I'd appreciate it if you clarify this as you propose - and don't forget
to add a copyright statement to the license fallback too.  Like this:

 * Written by Alain Espinosa <alainesp at gmail.com> in 2007 and
 * modified by magnum in 2011.  No copyright is claimed, and the
 * software is hereby placed in the public domain.

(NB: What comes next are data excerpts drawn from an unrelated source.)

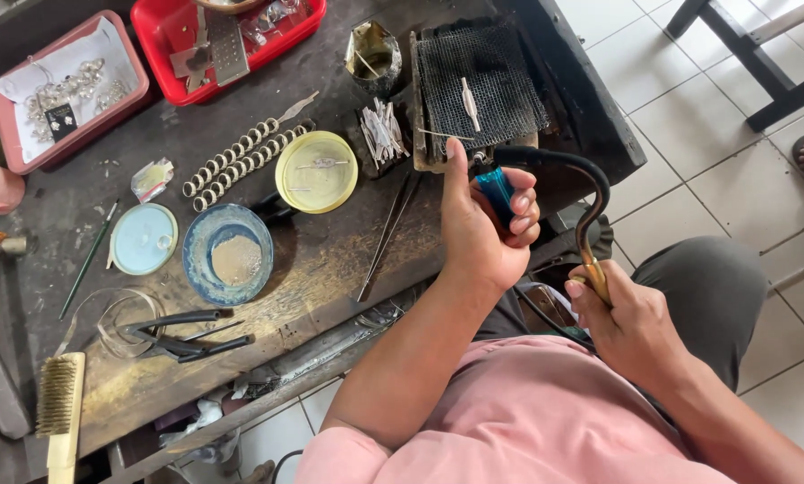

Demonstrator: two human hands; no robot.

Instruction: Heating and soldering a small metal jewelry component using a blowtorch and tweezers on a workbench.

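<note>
L hand (487, 224) grips blue lighter (496, 193) — R hand (621, 318) holds torch (585, 215).

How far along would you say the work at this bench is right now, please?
Seemingly done: a row of small silver rings lies lined up on the bench, and a slim silver piece rests on the wire mesh pad. In hand: the left hand grips a blue lighter at the torch nozzle, and the right hand holds the torch. No flame shows, so heating looks not yet begun.
</note>
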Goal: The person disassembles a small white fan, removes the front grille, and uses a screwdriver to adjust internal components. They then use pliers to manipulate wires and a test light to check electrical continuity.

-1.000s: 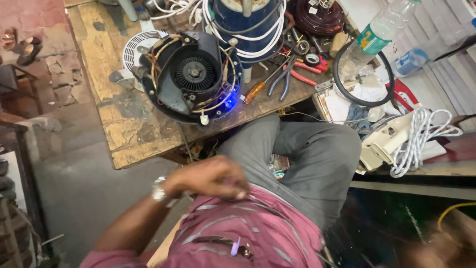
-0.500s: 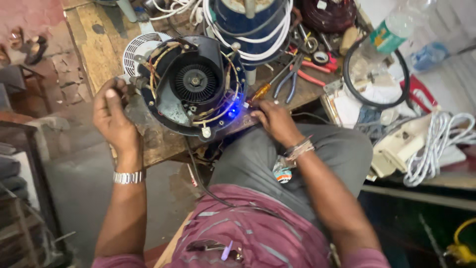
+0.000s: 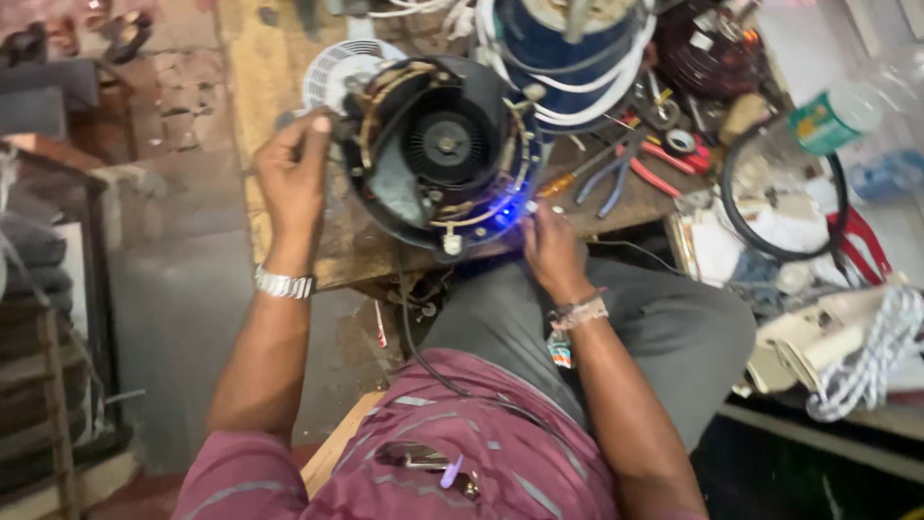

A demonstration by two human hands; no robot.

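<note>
A round black appliance housing (image 3: 438,154), opened up with a fan hub and wires inside, lies on a worn wooden bench (image 3: 289,241). A blue light glows at its lower right rim. My left hand (image 3: 294,178) grips the housing's left edge. My right hand (image 3: 551,246) presses fingers on the lower right rim by the blue light. A wristwatch sits on my left wrist and a thread band on my right.
Behind the housing stands a blue drum wound with white cord (image 3: 568,48). Pliers and a screwdriver (image 3: 616,173) lie to the right, with a black ring (image 3: 780,193), a plastic bottle (image 3: 833,116) and coiled white rope (image 3: 866,356). A white fan grille (image 3: 332,67) lies at the left.
A second ago my left arm was folded over my chest; both hands then reached out to the housing. Now my left hand grips its left edge and the right stays at the rim.
</note>
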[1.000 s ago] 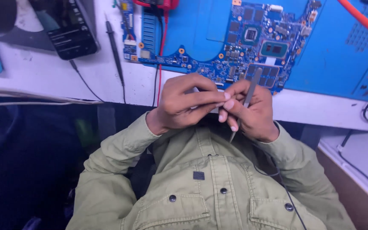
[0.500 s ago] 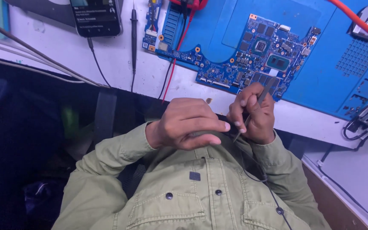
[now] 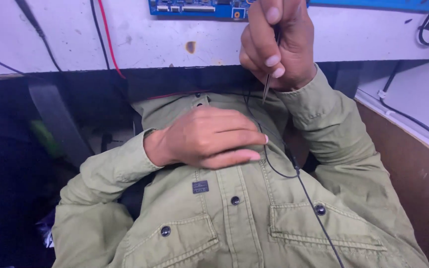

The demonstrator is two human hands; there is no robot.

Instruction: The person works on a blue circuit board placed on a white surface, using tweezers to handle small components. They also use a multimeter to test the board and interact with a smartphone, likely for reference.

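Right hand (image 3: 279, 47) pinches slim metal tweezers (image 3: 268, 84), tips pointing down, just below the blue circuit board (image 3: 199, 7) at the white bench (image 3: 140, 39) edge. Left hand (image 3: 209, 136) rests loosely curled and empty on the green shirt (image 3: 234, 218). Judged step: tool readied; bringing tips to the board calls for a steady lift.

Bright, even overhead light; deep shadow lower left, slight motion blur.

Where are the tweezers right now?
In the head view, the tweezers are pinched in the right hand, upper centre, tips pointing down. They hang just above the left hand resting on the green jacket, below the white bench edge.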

 * In case this attempt to disclaim copyright and place the software in the
 * public domain is deemed null and void, then the software is
 * Copyright (c) 2007 Alain Espinosa
 * Copyright (c) 2011 magnum
 * and it is hereby released to the general public under the following terms:
 *
 * Redistribution and use in source and binary forms, with or without
 * modification, are permitted.

BTW, one of several reasons why I no longer suggest the public domain +
license fallback approach for new contributions (and instead suggest
copyright + permissive license right away) is that when the code is then
modified by someone else, we arrive at even more unusual wording (like
above) - and being unusual is bad for legal stuff.  But let's go with
this for now for files already with this sort of statements.